Артем знал – почему. Наверное, и в самом деле смешно видеть, как на его физиономии – физиономии человека, которому после суточного дежурства придется не домой возвращаться, а на вторые сутки заступать, – расплывается радостная и даже, можно сказать, счастливая улыбка.
– Не радуйся так сильно, трудоголик ты наш, – сказал ехидный Иван Иваныч. – В ночь тебя Шестакова сменит, так что только до вечера ты будешь блаженствовать на вызовах.
Квартиру Мокрушин снял за какие-то пятнадцать минут. Увидел объявление на столбе: «Квартира – часы, дни, недели» – и позвонил по указанному телефону. Очень вежливый мужской голос поинтересовался, командированный он или местный житель (Мокрушин назвался, конечно, командированным, потому что местным жителем не был всяко), нужна ли квартира для проживания или развлечений (для проживания, правдиво ответил Мокрушин, потому что сейчас ему было совершенно не до развлечений), гарантирует ли он чистоту и порядок (а кто сказал бы «нет»?), потом сообщил размер оплаты за неделю, обговорил сумму залогового взноса (на случай какой-нибудь бытовой аварии) и дал адрес. Объяснил, как добраться. Оказалось, что в данный момент Мокрушин стоит практически в двух кварталах от дома, где находилась эта квартира.
Это была замшелая «хрущоба», во дворах, неподалеку от улицы Ванеева.
Встретил его хлипкий молодой человек с невыразительной физиономией. Трудно было понять, поверил ли он тому, что Мокрушин рассказал о себе, или нет: все свои догадки хозяин держал при себе, глаза его оставались вежливыми и равнодушными. Квартира оказалась совершенно безликой: разномастная мебель – такое ощущение, что она была куплена по случаю, расставленная абы как, простенький ремонт… Все-таки была большая разница с той квартирой, которую снял «от хозяев» Жданков, – там хоть живым чем-то пахло.
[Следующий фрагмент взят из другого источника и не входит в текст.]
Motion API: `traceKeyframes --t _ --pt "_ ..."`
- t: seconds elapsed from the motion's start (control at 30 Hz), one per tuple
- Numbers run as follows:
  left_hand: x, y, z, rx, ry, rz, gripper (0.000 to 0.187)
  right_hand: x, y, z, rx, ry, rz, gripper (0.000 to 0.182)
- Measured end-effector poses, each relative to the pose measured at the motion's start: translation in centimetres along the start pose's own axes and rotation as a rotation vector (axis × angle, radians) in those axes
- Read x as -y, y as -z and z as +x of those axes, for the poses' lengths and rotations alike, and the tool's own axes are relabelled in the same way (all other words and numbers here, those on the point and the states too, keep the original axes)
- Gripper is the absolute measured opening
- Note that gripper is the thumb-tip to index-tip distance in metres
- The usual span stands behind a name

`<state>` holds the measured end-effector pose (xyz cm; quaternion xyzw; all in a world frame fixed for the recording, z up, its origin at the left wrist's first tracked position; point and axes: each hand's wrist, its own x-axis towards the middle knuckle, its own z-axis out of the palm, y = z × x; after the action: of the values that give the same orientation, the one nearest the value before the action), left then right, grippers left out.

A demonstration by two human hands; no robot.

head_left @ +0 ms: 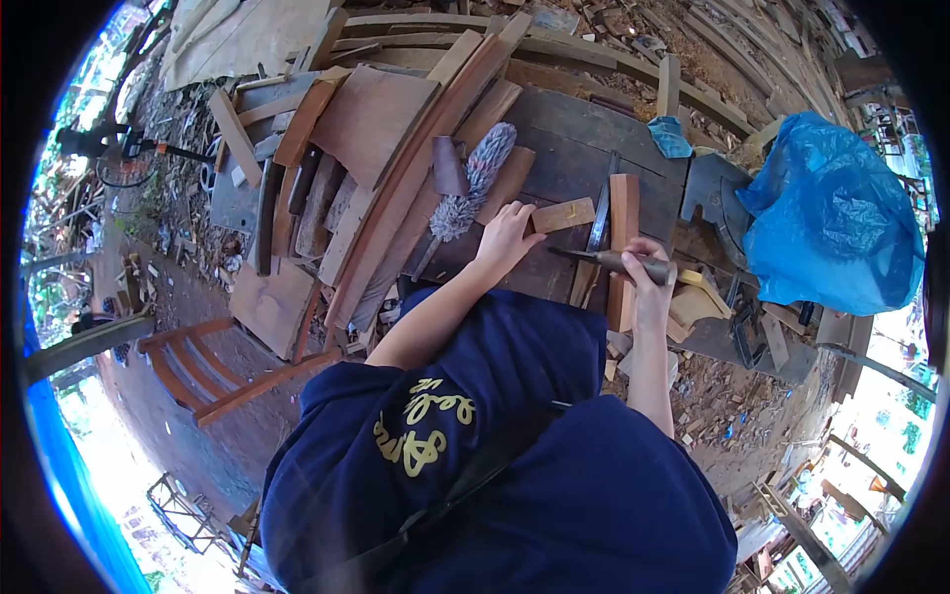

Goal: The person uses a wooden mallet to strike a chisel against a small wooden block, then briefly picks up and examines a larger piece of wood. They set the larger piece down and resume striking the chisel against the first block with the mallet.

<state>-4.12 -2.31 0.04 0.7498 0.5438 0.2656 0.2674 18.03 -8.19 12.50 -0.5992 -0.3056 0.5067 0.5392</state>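
Note:
My left hand is closed around one end of a small rectangular wooden block. Its other end points right, towards an upright-lying reddish wood bar. In my right hand is a chisel with a thick wooden handle; its dark blade points left and crosses above the bar. A thin dark metal strip lies just left of the bar. The hands are apart, both over the dark workbench.
Left of the bench, long curved boards are stacked, with a fluffy grey duster beside them. A blue plastic bag sits at the right. Wood scraps lie near my right hand. A wooden chair-like frame stands lower left.

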Motion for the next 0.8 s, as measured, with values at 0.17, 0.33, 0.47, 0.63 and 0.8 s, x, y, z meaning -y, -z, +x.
traceKeyframes --t 0.17,0.33,0.47,0.63,0.8 --pt "0.1 -0.3 -0.1 -0.018 0.001 -0.023 0.049 -3.3 -0.2 0.0 0.034 0.078 0.218 0.015" --pt "0.3 -0.4 0.0 -0.018 -0.002 -0.03 0.048 -3.7 -2.0 -0.4 -0.049 -0.099 0.055 0.015" --pt "0.4 -0.2 0.1 -0.003 -0.007 -0.025 0.049 -2.3 -1.8 -0.1 -0.028 -0.094 0.072 0.014" --pt "0.4 -0.1 0.1 -0.011 -0.003 -0.009 0.05 3.5 -0.6 -0.5 -0.053 0.148 0.008 0.004" --pt "0.4 0.1 0.2 -0.004 -0.009 -0.003 0.049 5.8 0.2 1.0 0.189 0.479 -0.072 0.005"
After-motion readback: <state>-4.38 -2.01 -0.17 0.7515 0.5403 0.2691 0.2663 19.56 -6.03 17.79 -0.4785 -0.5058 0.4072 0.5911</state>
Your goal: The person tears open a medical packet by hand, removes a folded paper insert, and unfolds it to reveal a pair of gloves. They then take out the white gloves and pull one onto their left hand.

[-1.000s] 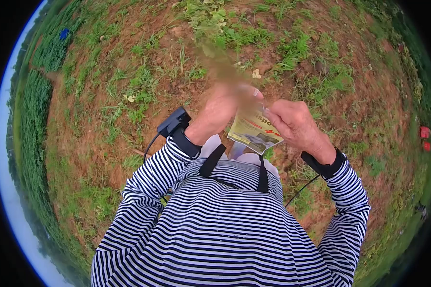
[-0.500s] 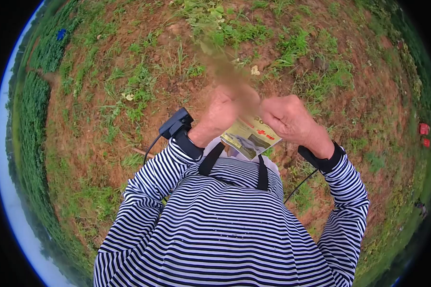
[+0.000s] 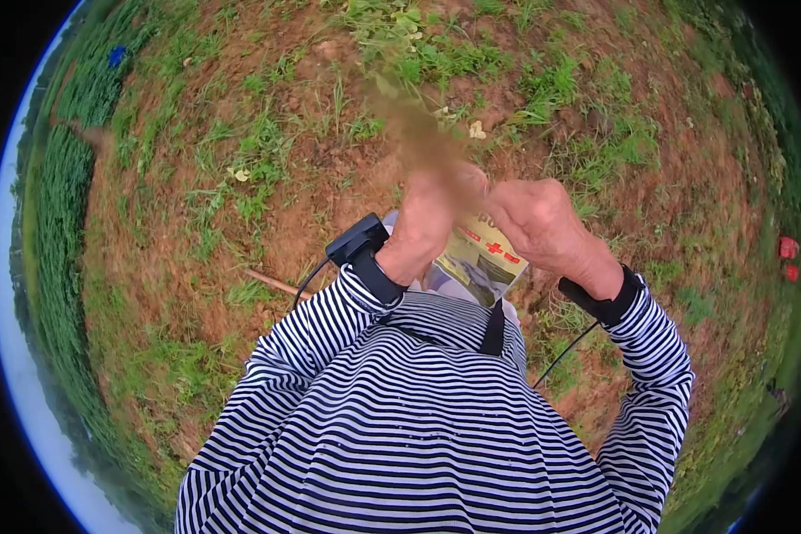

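Observation:
A printed packet (image 3: 485,262), yellowish with a red cross and a dark picture, hangs tilted in front of my waist. My right hand (image 3: 547,227) is closed, its thumb and fingers pinched at the packet's upper right edge. My left hand (image 3: 423,218) is closed at the packet's upper left side, close beside the right one. A brown smear across the view blurs the left fingers and the packet's top, so whether the packet is torn there cannot be made out.
Reddish soil with patches of grass (image 3: 547,84) and weeds lies below. A stick (image 3: 271,282) rests on the ground at left. Dense green crop rows (image 3: 62,205) stand far left, and red objects (image 3: 788,247) lie far right. A dark strap (image 3: 494,329) crosses my front.
My left hand and wrist have shifted right and turned slightly, nearer the right hand. The packet has tipped further and moved a little right. My right hand has barely moved.

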Action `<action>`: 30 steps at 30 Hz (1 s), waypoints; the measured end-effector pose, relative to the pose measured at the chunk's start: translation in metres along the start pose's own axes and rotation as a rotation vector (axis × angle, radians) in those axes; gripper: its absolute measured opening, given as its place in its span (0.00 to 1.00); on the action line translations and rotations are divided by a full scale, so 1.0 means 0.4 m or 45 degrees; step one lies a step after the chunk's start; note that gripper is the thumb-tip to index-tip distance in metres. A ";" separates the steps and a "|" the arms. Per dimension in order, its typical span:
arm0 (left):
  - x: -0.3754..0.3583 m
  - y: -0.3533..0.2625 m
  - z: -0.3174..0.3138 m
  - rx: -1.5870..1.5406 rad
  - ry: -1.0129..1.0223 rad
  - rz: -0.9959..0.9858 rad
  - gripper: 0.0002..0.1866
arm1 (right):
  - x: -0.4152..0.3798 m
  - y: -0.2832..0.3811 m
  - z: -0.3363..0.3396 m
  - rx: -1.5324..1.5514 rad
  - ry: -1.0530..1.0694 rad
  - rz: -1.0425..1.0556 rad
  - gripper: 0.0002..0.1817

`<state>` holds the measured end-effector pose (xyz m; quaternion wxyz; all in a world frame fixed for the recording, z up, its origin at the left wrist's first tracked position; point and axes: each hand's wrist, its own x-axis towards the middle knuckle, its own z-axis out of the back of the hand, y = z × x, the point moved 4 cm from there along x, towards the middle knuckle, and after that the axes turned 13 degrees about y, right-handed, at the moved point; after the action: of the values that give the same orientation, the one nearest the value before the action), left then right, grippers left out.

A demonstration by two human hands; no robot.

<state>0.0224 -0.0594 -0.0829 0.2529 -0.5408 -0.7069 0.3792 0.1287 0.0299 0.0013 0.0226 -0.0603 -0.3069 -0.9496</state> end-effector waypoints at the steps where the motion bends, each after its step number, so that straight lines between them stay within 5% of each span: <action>1: 0.007 -0.015 0.000 0.025 0.036 -0.011 0.05 | 0.004 -0.018 0.004 0.171 -0.052 -0.052 0.10; 7: 0.003 -0.086 -0.017 0.698 0.112 0.002 0.06 | -0.017 -0.050 0.024 0.595 0.063 -0.394 0.11; 19: -0.001 -0.101 -0.054 0.858 0.176 -0.142 0.04 | -0.034 -0.087 -0.002 0.824 -0.034 -0.501 0.10; 25: -0.021 -0.108 -0.073 0.902 0.313 -0.284 0.05 | -0.055 -0.123 -0.045 1.169 -0.030 -0.733 0.11; 30: -0.033 -0.117 -0.090 1.118 0.403 -0.409 0.07 | -0.069 -0.144 -0.055 1.041 -0.024 -0.912 0.14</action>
<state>0.0270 -0.0685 -0.0232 0.6166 -0.3182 -0.5077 0.5107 0.1492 0.0638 -0.0535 -0.2836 0.0533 -0.6527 -0.7005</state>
Мокрушину там нравилось – именно из-за этого ощущения живой жизни, нравились вещи, забытые хозяевами в укромных уголках, завалившиеся за диван, за шкаф, как, например, те пресловутые алые трусики, которые так шарахнули Жданкова… А эта квартира почему-то напомнила ему временную камеру пересылки, ну, правда, чистую, обставленную по-людски, но – такую же времянку.
Да ладно, какая разница! Главное – есть где перебыть, переждать, затаившись, и подумать, как жить дальше, после того как Жданков подложил ему такую грандиозную свинью, сковырнувшись с балкона. От мысли, что он сам невольно Жданкова на этот шаг толкнул, Мокрушин старательно отмахивался. Кто, ну кто мог предположить, что он таким идиотом окажется?! Мало того, что с катушек съехал, так еще и выкинулся с балкона!
А ведь Мокрушин был в Жданкове уверен, как в самом себе! Вот, думал, зря не верят в благодарность людскую, в верность… Полгода тому назад он спас Жданкова на зоне – и получил в свое распоряжение настоящего пса, верного и преданного. Когда Мокрушин отогнал от него двух насильников, пожелавших сначала сделать Жданкова «Машкой», а потом убить, тот на коленях перед ним ползал, руки целовал и клялся, что теперь все, все для него сделает, жизнь положит, чтобы добром Мокрушину отплатить, и все такое. Дураку было невдомек, что «насильники» были куплены самим Мокрушиным, потому что ему до зарезу был нужен человек, который станет его псом и бессловесным рабом. Причем человек из тех, кто скоро выйдет на свободу. Жданков подходил по всем статьям – Мокрушин к нему давно присматривался.
Жданков освободился на три месяца раньше, и Мокрушин послал его в Нижний – наводить мосты. Жданков и не подумал ослушаться, осесть в родной Самаре – побыл в семье месяц-другой и покорно отправился в Нижний Новгород, помогать своему спасителю в его поисках.